POV-Ray: Newsgroups: povray.off-topic: Optimizations...

POV-Ray : Newsgroups : povray.off-topic : Optimizations...		Server Time 13 Jul 2025 06:35:25 EDT (-0400)

<<< Previous 10 Messages

Goto Initial 10 Messages

From: Invisible
Subject: Re: Optimizations...
Date: 23 Jul 2009 08:14:35
Message: <4a68542b$1@news.povray.org>

>> Indeed, this is my plan. I'm just trying to get the naive list-based 
>> version to work. (Currently it gives the wrong answers, which 
>> obviously isn't a lot of use...)
> 
> I could have written a working C version by now :-D

I have a working Haskell version by now. (Apparently I mixed up the rows 
and columns, hence the bogus answers.) It's really not hard. I've 
actually spent more time building a test harness than coding the matrix 
multiplication so far.

In case you care, the code is:

type Matrix x = [[x]]

multiply :: (Num x) => Matrix x -> Matrix x -> Matrix x
multiply m1 m2 = [ [ sum $ zipWith (*) row col | col <- transpose m2 ] | 
row <- m1 ]

That's the whole program. (Minus the part where it creates some 
matricies, multiplies then, and prints out the result.) Complex, eh?

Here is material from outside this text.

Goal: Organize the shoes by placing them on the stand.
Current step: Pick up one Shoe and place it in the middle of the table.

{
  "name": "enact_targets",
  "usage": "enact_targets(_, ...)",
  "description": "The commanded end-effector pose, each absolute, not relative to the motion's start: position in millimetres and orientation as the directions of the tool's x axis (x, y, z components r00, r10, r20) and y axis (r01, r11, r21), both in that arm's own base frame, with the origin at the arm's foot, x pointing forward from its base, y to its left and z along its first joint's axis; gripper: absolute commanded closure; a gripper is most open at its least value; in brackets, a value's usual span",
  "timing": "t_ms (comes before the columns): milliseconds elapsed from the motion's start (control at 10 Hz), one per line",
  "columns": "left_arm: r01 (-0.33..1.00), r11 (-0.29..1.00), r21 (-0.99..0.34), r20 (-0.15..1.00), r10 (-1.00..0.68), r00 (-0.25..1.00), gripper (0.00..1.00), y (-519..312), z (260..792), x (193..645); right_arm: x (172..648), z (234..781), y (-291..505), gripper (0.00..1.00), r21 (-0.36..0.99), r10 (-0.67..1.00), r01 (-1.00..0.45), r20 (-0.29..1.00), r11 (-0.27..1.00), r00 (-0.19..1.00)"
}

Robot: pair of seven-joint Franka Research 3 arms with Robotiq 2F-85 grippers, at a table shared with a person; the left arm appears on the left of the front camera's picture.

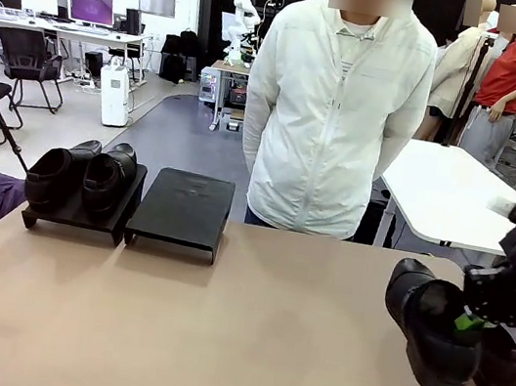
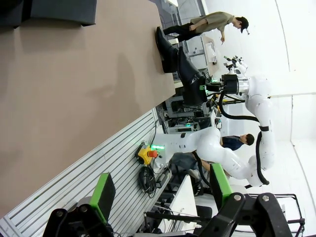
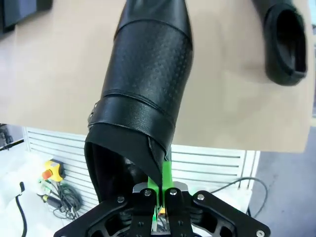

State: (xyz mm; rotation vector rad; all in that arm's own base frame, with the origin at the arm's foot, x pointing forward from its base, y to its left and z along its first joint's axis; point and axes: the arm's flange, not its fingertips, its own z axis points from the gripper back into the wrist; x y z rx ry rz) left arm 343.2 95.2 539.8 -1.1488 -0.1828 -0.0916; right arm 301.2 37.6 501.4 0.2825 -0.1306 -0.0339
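Bright, even room light casts soft shadows; wrist views bend at the edges.

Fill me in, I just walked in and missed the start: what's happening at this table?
The right end effector is shut on the collar of a black shoe, tilted toe-down at the right end of the table, with a second shoe beside it. Two more shoes already sit on the stand's left platform; the right platform has none yet. The left end effector is open, holding nothing. A person stands across the table.
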Motion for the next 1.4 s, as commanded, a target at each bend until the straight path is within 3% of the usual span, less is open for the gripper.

Now, in terms of speed... Well, it takes about 62 seconds to multiply 
two 512x512 matricies. But hey, this is only the simplest, dumbest 
version I could come up with. Let's see what happens (if anything) when 
I start applying a few optimisations...

> Also I wonder how his results compare to something like MatLab that 
> supposedly has very fast matrix handling functions built it...

Well, matrix multiplication is a built-in MatLab primitive. I would 
imagine it's comparable to BLAS (or possibly parallel BLAS)...

Post a reply to this message

From: Vincent Le Chevalier
Subject: Re: Optimizations...
Date: 23 Jul 2009 08:53:59
Message: <4a685d67$1@news.povray.org>

Invisible a écrit :
> It seems we have reached an age where the complexity class of an
> algorithm is almost irrelevant, and the only important property is
> the specific low-level details of exactly how the algorithm has been
> implemented on a specific hardware platform.
> 
> This is the antithesis of high-level programming.

Actually the complexity class of the algorithm remains exactly as
relevant because it just says how the computation time asymptotically
evolves as the data gets bigger. The optimization described here do not
change that I believe. Just the multiplicative constant in front, which
in practice is of course important as well ;-)

-- 
Vincent

Post a reply to this message

From: Neeum Zawan
Subject: Re: Optimizations...
Date: 23 Jul 2009 11:37:09
Message: <4a6883a5$1@news.povray.org>

On 07/23/09 04:19, Invisible wrote:
> Just for giggles, I could implement this in Haskell and see how many
> million times slower it is. But then, since it isn't running on the same
> hardware, it would be kind of a moot comparison.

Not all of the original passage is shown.